How to complete this task: Where the records hold the string "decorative", show the whole line it sits on.

Provided data:

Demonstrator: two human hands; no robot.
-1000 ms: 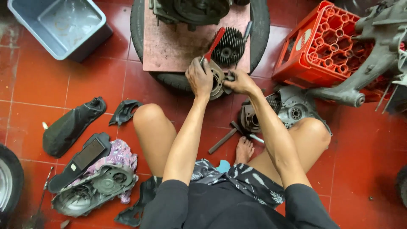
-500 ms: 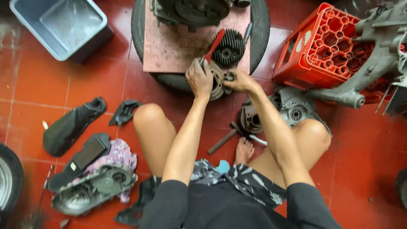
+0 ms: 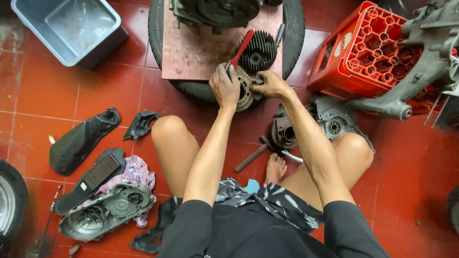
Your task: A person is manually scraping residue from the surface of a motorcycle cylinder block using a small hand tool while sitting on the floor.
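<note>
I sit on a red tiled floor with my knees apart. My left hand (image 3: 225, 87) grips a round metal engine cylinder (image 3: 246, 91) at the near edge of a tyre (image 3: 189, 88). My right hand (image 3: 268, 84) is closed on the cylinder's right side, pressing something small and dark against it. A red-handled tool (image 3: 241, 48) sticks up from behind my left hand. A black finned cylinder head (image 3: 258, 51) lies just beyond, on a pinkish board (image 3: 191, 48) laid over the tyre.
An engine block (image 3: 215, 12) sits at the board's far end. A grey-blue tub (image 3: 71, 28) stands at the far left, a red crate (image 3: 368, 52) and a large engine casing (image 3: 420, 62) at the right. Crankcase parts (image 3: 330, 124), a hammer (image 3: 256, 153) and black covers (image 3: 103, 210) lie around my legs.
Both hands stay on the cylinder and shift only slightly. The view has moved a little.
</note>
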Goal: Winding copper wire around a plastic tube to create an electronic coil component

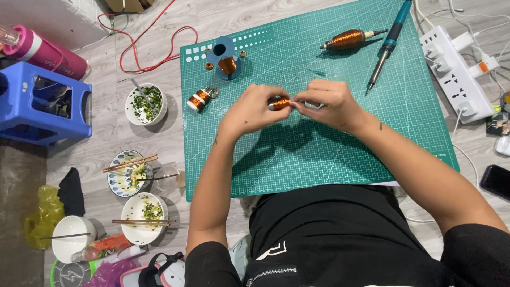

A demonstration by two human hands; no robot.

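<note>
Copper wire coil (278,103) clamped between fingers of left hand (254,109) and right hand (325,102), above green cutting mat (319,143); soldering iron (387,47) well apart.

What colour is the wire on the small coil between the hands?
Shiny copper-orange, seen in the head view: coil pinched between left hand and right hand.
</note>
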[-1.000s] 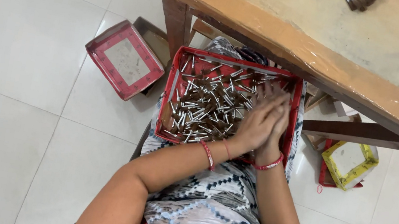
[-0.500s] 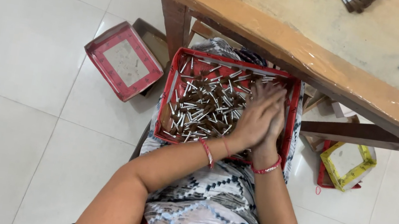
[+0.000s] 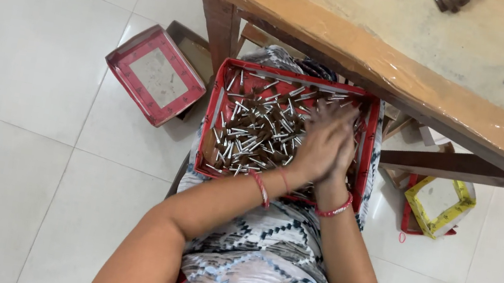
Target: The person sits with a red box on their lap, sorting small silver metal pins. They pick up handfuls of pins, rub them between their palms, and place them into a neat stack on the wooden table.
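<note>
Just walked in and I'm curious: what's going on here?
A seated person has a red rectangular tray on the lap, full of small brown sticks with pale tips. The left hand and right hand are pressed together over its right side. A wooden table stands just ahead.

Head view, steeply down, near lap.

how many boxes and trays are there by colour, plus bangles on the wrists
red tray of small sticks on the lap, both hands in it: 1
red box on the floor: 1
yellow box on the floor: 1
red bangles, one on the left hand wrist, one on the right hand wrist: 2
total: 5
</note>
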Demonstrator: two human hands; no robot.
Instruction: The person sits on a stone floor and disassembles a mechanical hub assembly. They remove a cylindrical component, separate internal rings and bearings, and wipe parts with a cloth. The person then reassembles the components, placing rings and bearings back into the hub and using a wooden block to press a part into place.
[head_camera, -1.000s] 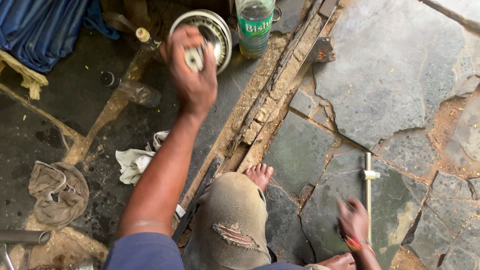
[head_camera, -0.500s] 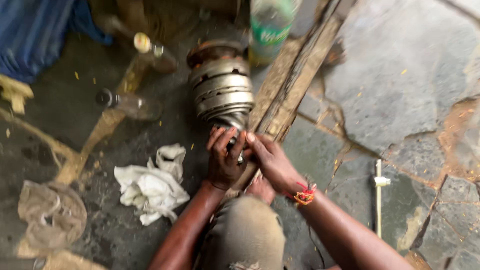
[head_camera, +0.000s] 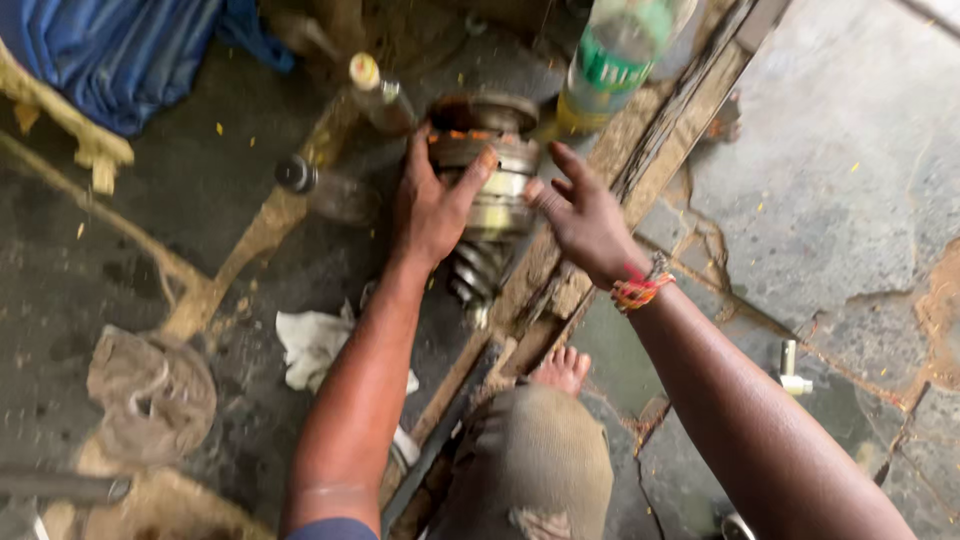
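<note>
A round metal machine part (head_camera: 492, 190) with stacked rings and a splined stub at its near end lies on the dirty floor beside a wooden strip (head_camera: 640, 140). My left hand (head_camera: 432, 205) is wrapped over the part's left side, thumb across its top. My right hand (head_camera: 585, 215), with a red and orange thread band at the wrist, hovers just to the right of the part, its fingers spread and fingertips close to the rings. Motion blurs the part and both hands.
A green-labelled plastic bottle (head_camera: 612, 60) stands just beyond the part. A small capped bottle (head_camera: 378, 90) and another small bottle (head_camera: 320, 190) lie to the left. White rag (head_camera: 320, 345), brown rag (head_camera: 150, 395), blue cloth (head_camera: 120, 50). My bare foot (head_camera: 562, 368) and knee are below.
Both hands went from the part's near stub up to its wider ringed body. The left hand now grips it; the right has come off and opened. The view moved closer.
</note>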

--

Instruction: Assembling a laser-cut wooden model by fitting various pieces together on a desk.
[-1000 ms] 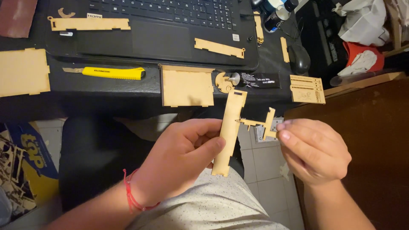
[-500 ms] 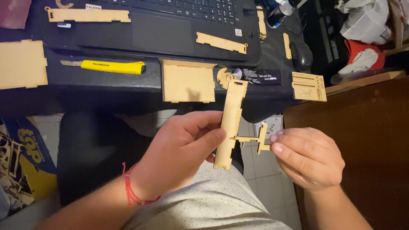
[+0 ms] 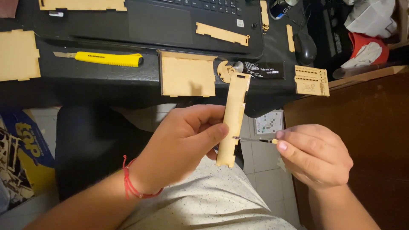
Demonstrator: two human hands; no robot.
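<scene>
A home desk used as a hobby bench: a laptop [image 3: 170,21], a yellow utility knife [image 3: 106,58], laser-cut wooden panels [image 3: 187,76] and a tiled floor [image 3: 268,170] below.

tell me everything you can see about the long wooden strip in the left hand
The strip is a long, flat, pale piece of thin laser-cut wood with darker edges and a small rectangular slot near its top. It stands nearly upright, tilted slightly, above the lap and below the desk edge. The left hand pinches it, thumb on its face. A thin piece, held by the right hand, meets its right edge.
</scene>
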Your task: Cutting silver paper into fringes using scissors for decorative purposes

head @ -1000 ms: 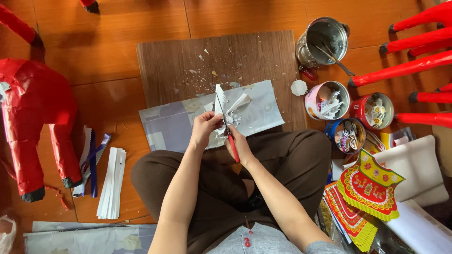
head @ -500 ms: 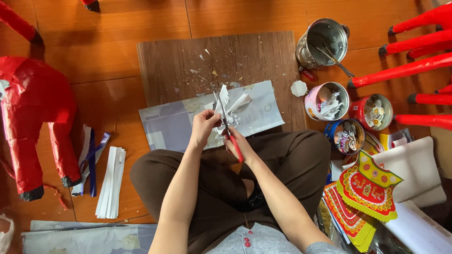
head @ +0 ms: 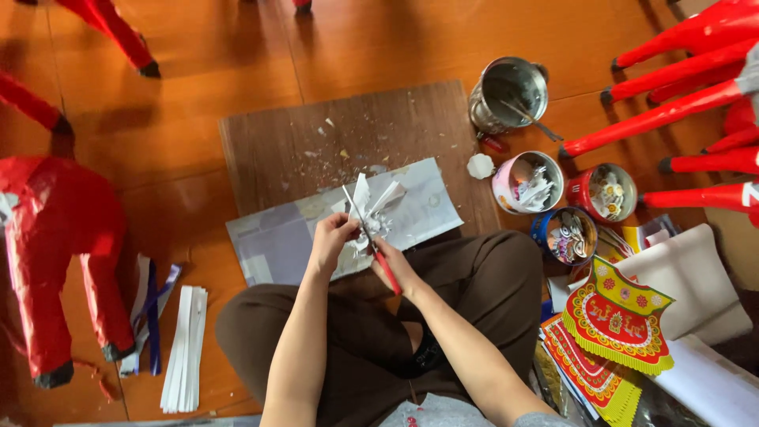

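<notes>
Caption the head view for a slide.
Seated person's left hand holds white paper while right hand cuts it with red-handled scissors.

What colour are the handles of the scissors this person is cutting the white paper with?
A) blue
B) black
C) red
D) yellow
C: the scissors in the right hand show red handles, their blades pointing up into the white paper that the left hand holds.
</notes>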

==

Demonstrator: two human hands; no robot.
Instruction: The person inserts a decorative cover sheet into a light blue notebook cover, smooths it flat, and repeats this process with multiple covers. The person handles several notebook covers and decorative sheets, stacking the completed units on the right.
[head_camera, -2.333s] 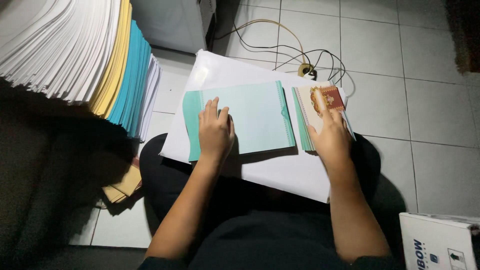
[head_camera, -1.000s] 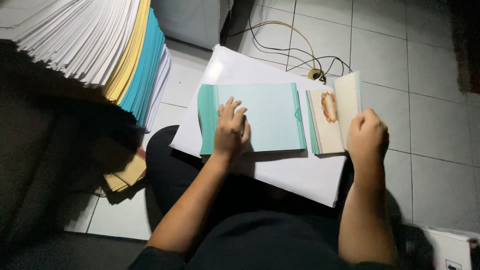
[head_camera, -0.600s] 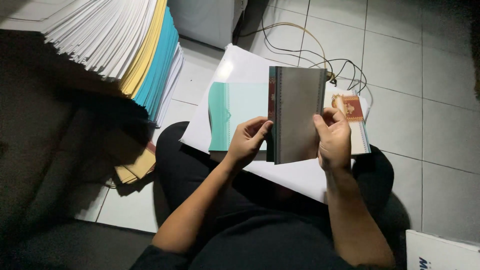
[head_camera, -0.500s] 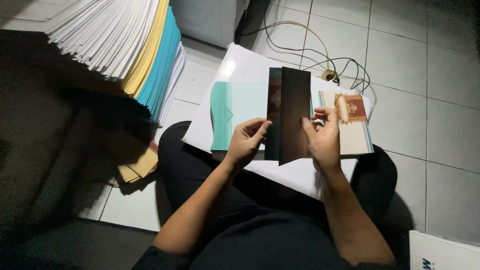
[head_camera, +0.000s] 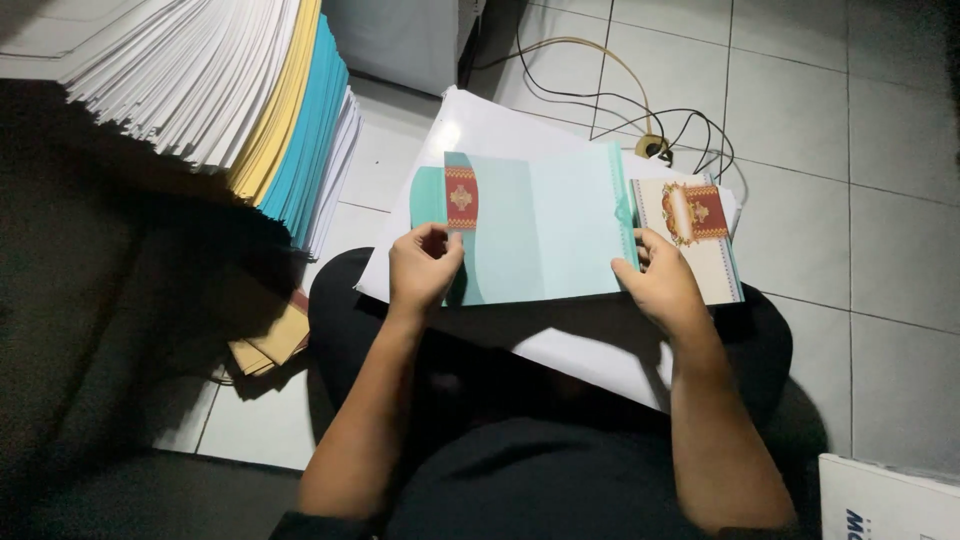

The completed task:
Your task: Cutting silver paper into fringes using scissors for decorative purposes
Instruction: The person inserts a decorative cover sheet into a light blue notebook cover, smooths it flat, and repeats this process with multiple covers. The person handles several notebook covers and decorative sheets, stacking the completed units on the right.

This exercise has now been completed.